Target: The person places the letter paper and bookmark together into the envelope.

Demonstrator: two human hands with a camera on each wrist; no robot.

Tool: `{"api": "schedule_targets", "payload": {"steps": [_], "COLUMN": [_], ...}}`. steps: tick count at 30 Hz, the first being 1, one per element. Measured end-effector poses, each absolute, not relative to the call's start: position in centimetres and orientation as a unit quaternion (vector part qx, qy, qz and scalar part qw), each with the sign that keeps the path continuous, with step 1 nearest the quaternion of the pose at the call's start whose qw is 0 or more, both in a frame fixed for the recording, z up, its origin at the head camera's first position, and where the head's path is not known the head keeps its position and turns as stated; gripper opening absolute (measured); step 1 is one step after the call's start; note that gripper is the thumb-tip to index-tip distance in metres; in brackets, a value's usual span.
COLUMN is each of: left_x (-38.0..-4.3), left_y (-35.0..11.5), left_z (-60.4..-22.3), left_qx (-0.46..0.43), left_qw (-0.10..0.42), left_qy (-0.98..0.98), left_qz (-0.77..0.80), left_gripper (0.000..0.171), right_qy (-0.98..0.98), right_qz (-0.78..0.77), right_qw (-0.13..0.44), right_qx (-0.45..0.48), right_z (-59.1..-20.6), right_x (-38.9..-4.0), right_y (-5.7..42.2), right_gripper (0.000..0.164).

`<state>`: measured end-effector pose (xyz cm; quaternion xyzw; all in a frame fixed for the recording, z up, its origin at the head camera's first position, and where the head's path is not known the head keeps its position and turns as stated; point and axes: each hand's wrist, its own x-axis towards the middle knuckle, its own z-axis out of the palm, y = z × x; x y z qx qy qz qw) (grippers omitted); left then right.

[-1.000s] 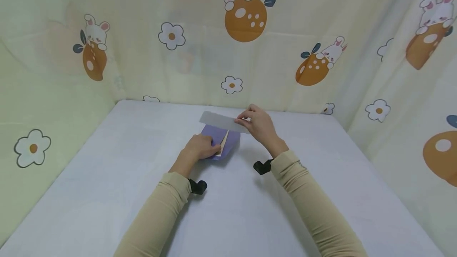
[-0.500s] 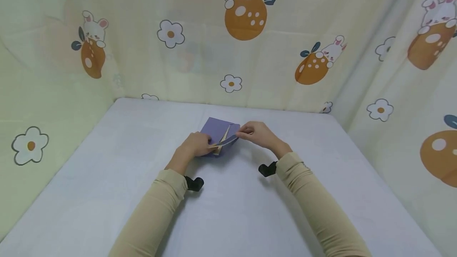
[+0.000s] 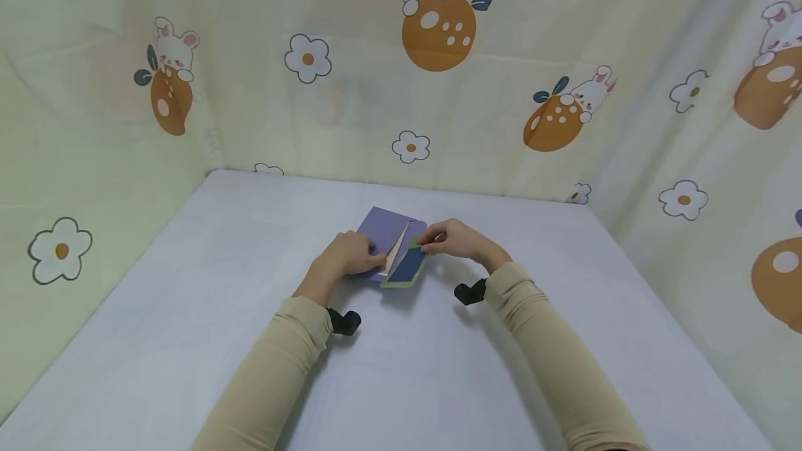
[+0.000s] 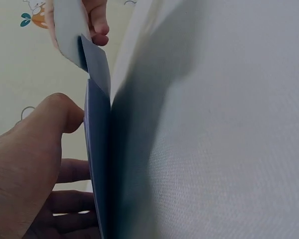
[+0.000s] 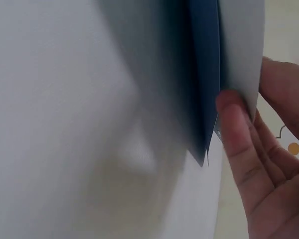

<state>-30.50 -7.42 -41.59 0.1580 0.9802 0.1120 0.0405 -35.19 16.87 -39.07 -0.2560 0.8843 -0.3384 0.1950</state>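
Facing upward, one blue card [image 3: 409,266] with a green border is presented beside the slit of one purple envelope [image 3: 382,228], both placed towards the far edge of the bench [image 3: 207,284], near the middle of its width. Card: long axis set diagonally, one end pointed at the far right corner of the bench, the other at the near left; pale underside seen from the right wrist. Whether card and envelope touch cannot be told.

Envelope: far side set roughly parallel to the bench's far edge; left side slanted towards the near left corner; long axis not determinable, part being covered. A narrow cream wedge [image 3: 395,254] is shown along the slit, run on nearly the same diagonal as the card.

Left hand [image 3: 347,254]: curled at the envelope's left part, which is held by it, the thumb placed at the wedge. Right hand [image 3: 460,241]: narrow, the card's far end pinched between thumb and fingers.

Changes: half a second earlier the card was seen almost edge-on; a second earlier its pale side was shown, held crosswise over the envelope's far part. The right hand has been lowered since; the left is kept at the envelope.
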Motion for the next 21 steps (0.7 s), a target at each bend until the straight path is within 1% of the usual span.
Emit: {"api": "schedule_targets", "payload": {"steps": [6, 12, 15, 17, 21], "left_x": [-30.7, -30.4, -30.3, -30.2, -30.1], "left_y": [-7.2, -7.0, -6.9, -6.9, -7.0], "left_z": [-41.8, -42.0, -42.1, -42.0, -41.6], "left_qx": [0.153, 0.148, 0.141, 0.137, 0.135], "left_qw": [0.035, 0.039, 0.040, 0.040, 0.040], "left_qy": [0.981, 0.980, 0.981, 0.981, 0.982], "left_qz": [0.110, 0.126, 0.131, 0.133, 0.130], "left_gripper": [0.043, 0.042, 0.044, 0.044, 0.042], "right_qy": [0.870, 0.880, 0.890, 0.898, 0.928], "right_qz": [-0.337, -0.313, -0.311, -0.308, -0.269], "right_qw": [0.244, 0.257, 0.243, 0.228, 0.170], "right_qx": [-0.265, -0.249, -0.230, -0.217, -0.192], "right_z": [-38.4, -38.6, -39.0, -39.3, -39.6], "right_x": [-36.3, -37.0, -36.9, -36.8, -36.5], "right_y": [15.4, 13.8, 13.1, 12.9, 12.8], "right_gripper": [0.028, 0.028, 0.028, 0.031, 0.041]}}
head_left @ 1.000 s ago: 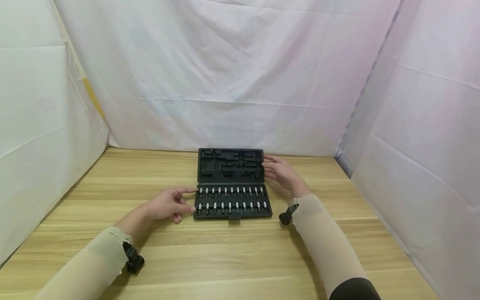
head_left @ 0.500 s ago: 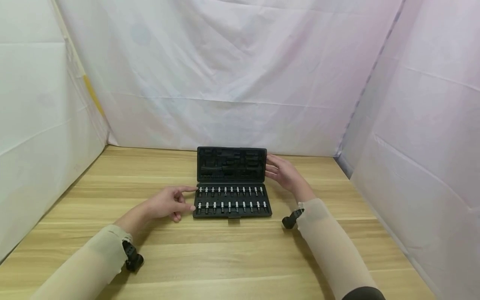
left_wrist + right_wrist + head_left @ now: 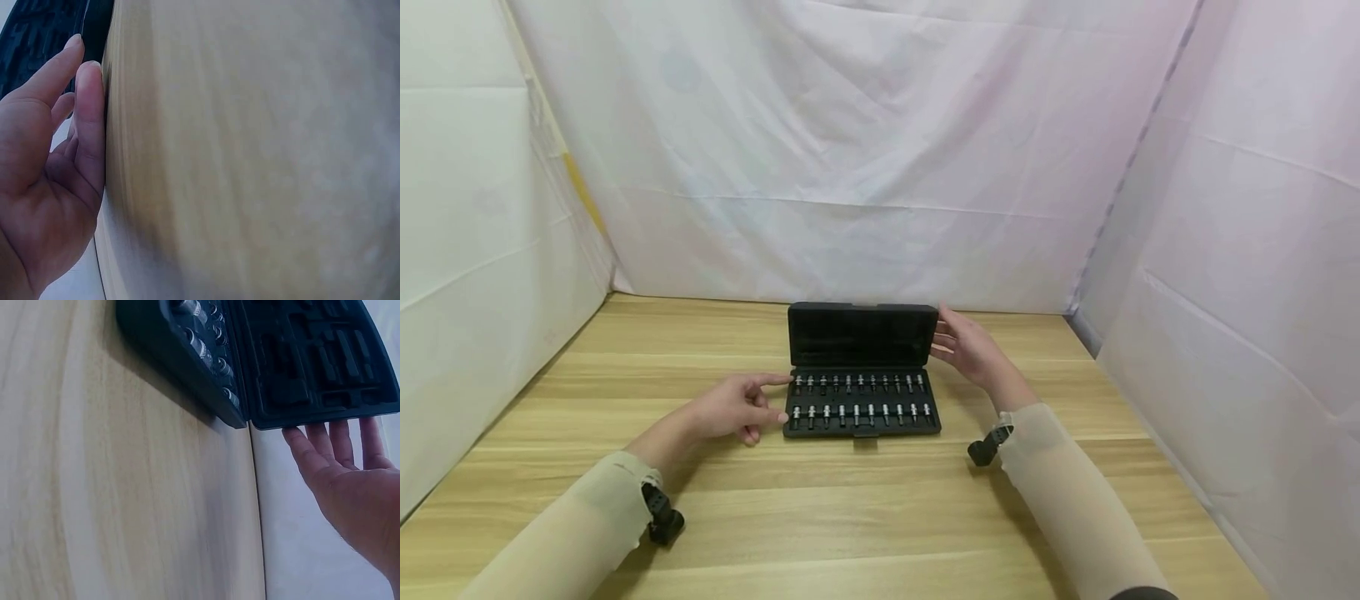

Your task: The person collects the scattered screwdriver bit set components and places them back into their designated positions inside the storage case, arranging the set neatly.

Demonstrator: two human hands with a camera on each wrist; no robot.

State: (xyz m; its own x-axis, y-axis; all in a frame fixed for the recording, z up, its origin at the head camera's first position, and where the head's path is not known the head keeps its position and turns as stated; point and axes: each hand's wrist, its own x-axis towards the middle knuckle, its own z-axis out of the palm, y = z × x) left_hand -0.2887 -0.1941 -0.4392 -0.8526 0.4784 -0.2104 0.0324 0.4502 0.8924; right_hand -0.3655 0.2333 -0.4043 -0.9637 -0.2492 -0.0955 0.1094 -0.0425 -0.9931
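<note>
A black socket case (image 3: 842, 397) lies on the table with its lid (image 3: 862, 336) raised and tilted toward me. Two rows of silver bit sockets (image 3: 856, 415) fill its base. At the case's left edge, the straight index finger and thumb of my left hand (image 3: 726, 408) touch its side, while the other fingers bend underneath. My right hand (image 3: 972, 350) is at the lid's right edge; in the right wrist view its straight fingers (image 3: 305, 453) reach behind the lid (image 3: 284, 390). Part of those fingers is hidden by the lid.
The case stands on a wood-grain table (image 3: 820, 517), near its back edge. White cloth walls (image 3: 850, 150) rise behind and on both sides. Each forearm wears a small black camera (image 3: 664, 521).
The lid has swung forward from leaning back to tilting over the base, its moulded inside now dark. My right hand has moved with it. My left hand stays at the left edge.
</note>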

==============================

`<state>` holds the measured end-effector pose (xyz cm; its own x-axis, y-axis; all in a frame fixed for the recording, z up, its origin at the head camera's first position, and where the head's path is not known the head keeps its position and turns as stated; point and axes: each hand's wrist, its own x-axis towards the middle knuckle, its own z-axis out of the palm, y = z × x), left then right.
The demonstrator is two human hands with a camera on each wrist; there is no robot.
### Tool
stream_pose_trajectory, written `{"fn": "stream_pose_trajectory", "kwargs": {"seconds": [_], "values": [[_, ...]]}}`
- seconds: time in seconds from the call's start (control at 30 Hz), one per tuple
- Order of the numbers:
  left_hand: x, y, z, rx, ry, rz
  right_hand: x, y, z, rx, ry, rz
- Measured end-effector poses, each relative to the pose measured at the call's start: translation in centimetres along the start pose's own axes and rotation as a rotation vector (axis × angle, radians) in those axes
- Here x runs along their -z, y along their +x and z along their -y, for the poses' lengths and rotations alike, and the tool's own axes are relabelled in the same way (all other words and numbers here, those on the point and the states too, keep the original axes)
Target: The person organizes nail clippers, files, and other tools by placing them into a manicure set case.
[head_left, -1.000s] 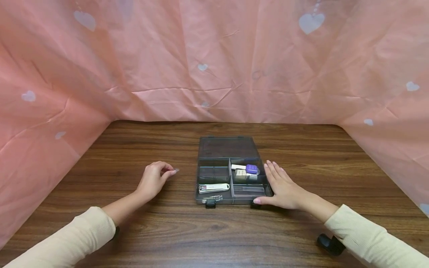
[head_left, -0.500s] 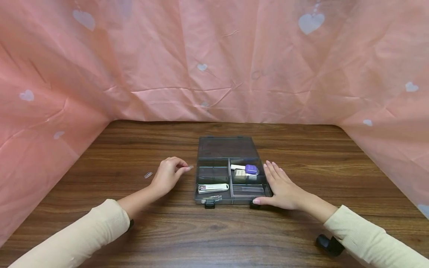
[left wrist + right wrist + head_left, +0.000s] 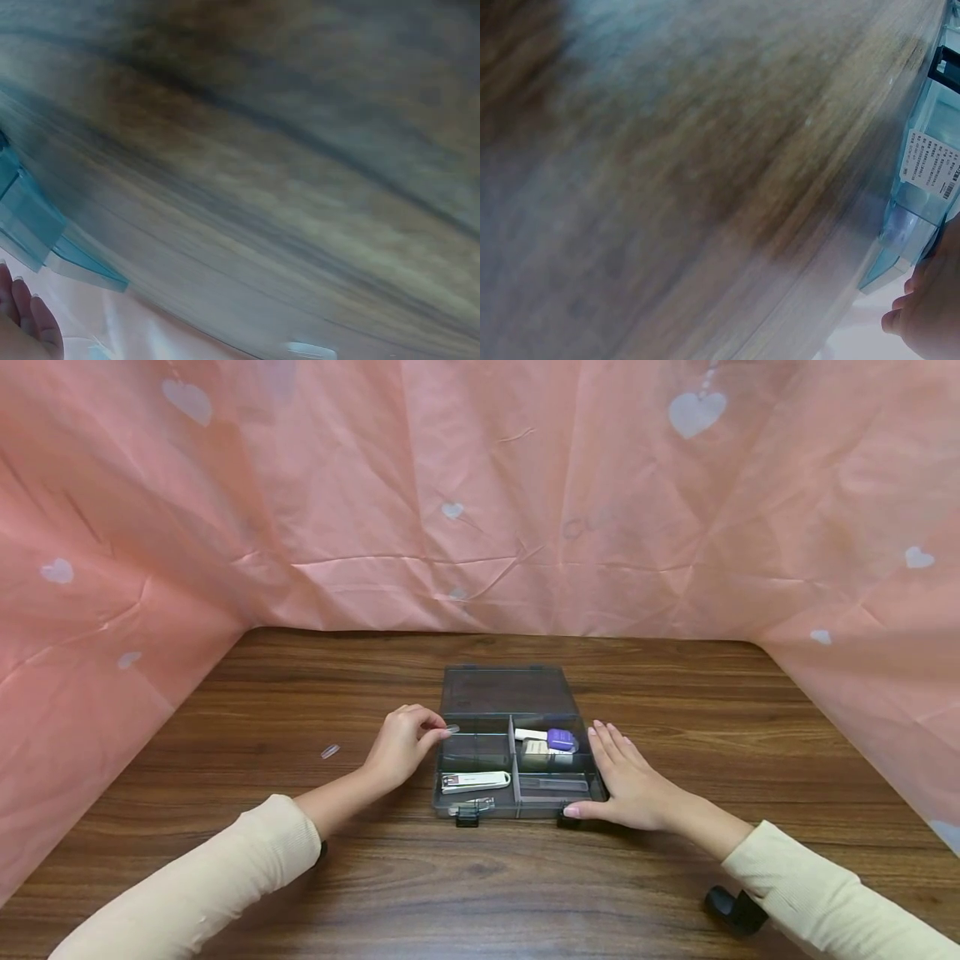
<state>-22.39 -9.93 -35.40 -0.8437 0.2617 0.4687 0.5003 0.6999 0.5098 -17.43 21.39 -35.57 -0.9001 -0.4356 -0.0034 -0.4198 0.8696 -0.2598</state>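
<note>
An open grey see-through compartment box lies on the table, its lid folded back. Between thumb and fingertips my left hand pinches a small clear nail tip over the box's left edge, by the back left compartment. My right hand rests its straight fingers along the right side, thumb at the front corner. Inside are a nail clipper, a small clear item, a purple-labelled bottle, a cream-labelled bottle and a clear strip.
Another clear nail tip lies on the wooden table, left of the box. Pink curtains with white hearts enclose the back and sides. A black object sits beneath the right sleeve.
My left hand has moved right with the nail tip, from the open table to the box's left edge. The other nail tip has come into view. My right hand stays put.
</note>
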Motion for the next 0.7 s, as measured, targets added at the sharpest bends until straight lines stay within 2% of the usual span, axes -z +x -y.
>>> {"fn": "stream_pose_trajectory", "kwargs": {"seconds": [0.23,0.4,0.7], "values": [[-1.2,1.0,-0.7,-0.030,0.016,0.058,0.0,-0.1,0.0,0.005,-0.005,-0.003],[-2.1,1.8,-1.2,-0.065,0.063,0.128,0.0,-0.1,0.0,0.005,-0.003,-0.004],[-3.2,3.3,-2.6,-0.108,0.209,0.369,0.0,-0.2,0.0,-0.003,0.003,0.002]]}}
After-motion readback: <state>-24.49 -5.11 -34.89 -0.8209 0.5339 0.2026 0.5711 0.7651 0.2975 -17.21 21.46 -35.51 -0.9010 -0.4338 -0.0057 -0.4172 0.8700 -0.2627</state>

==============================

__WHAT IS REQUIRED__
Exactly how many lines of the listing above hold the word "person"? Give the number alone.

__EXERCISE ANSWER__
3